What is being asked: Filter the material below down to the lines containing the word "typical".

Provided data:
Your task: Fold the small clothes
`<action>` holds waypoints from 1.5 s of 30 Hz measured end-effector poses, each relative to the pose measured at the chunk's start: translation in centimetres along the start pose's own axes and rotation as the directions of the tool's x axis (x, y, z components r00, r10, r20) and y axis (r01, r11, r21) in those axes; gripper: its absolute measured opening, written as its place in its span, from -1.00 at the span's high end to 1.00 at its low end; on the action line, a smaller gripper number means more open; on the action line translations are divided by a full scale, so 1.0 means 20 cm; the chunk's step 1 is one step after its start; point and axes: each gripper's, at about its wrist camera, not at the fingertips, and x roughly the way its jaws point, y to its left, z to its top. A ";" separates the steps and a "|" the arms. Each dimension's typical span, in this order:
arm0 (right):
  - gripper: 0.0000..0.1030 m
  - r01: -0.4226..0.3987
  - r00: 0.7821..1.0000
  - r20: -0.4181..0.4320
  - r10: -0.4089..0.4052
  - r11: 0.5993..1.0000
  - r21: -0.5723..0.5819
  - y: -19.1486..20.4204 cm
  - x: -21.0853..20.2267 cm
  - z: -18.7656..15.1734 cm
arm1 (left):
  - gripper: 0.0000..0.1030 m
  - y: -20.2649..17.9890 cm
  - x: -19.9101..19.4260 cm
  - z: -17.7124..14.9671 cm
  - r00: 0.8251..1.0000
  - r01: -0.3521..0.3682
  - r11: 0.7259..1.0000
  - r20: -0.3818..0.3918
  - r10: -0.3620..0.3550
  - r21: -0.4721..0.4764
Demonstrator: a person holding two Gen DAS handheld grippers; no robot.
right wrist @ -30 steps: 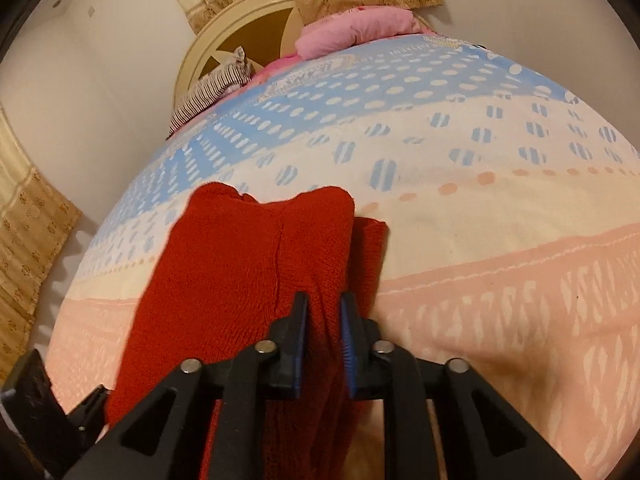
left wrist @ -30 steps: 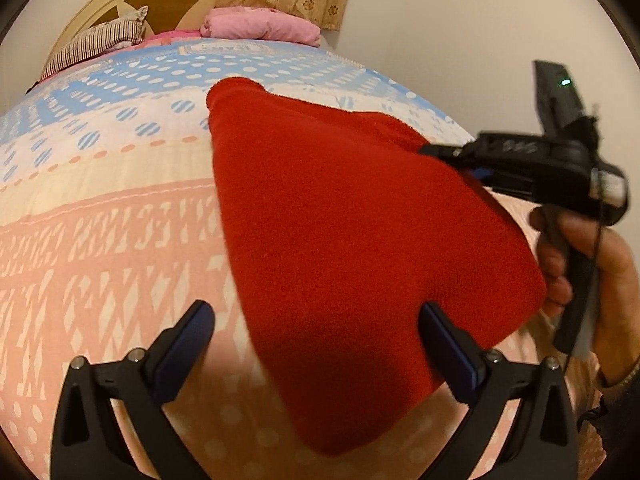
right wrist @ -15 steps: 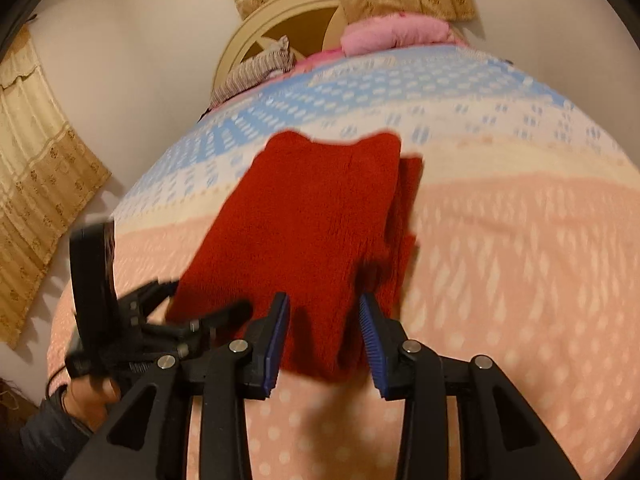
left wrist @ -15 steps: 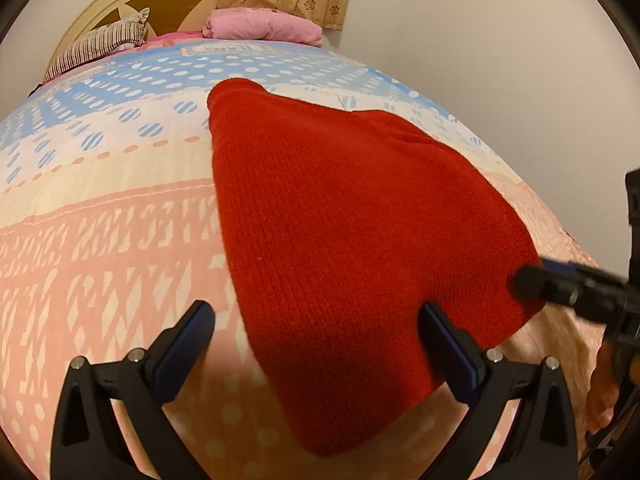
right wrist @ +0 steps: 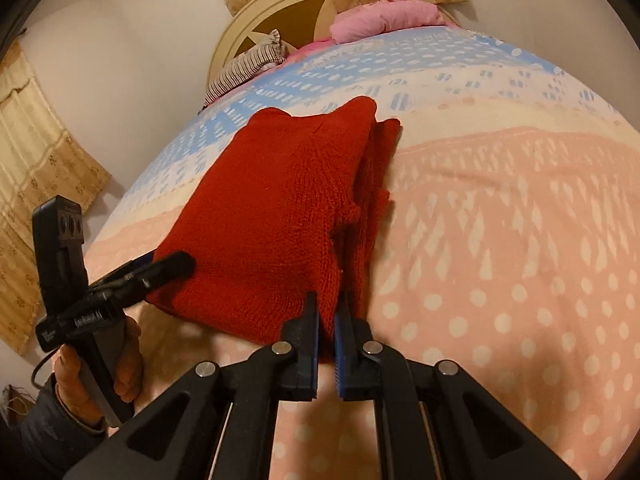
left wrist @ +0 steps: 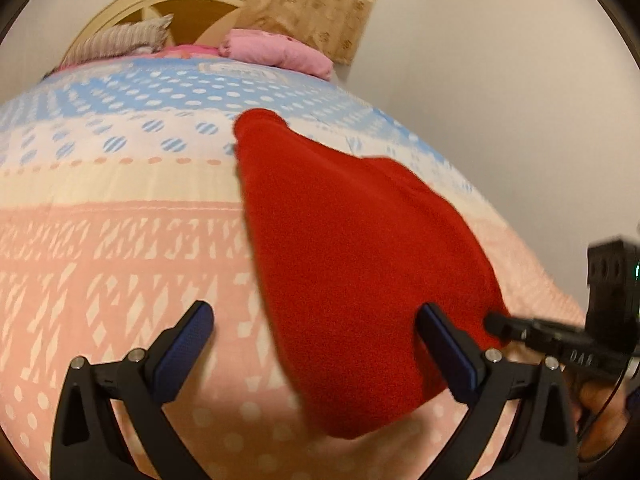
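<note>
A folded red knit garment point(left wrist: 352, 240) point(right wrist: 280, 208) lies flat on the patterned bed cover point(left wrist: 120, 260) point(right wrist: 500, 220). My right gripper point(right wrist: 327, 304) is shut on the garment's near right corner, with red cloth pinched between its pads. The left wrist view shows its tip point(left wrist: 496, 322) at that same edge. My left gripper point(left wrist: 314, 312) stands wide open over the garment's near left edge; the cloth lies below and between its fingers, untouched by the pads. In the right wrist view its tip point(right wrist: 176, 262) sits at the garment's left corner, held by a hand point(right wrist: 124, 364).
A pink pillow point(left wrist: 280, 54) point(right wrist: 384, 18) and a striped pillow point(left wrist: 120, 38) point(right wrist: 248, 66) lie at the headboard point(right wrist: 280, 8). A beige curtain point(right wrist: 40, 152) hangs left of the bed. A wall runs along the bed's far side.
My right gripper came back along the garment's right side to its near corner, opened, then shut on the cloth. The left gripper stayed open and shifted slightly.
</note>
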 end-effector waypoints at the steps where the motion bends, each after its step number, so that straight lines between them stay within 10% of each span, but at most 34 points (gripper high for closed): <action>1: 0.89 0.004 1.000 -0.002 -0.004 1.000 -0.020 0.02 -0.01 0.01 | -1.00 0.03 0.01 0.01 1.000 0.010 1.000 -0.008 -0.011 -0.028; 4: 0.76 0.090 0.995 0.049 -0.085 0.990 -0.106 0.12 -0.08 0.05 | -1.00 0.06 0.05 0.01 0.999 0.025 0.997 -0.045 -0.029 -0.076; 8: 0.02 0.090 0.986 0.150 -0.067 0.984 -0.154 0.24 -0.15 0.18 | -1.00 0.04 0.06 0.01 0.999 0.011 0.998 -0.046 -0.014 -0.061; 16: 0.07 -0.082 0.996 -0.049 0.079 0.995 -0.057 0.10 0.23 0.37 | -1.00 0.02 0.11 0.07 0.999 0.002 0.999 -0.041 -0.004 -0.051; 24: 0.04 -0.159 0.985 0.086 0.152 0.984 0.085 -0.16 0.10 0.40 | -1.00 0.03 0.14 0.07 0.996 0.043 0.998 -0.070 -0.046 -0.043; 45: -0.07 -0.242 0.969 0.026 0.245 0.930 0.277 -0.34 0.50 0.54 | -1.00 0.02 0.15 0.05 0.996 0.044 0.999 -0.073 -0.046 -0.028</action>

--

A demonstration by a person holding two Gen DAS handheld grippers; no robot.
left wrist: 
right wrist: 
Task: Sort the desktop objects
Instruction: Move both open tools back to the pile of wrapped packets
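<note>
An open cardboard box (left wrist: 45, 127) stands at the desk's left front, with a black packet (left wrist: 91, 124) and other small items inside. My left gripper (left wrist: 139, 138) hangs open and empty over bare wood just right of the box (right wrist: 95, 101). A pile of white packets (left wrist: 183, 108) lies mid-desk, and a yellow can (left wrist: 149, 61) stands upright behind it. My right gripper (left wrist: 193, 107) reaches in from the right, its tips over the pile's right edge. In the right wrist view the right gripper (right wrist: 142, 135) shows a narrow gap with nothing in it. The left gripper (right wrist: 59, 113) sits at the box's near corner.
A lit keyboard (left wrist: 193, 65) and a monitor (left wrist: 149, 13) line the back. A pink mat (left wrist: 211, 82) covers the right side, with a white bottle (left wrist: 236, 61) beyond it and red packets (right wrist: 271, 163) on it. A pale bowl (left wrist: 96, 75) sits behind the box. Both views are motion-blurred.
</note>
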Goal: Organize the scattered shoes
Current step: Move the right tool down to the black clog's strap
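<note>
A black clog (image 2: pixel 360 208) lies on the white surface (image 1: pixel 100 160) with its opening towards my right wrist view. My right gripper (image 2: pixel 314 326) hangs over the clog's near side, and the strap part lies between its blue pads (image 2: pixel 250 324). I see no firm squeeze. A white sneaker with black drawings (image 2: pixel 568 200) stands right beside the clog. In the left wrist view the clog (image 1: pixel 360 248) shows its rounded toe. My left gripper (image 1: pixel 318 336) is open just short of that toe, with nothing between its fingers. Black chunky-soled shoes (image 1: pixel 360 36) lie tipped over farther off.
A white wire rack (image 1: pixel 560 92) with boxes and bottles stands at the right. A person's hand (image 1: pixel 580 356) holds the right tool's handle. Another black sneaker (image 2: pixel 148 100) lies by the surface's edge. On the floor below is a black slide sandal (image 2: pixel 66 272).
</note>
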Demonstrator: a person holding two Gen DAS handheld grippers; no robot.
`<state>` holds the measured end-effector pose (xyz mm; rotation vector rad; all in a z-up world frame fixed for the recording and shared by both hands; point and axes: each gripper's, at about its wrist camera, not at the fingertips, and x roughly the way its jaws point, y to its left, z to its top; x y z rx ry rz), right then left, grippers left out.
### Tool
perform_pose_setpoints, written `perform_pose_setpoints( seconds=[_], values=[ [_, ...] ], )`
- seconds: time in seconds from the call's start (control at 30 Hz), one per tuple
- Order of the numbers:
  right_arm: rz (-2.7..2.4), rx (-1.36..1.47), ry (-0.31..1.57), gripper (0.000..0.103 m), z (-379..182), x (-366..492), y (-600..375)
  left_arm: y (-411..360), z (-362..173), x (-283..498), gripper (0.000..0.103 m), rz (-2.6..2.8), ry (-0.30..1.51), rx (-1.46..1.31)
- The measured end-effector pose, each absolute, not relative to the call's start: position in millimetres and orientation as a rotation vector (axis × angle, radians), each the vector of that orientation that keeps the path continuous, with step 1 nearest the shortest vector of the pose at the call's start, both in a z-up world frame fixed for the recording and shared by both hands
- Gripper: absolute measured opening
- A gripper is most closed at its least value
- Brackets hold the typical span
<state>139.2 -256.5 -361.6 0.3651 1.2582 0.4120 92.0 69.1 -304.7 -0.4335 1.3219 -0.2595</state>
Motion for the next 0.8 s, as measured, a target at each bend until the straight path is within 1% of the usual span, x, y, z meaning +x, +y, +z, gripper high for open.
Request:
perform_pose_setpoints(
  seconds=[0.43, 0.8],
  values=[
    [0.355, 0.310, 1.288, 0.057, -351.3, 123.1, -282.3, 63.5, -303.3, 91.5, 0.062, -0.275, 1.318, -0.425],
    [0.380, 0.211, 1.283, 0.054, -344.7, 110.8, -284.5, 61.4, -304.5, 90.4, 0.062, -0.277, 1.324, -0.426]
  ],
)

Finished exercise:
`<action>` holds waypoints from 1.5 s of 30 Hz measured end-effector poses, each relative to the pose measured at the chunk's start: translation in centimetres along the start pose's own axes and rotation as the directions of the tool's x axis (x, y, z components r00, r10, r20) and y axis (r01, r11, r21) in those axes; gripper: its absolute measured opening, written as its place in its span, from -1.00 at the span's high end to 1.00 at its low end; on the action line, a smaller gripper number means more open; on the action line translations are divided by a full scale, so 1.0 means 20 cm; the chunk's step 1 is one step after its start; point and axes: each gripper's, at about its wrist camera, not at the fingertips, and x roughly the way its jaws point, y to its left, z to its top. A ";" separates the steps and a "|" the arms. Each dimension's typical span, in this order:
- Brackets hold the typical span

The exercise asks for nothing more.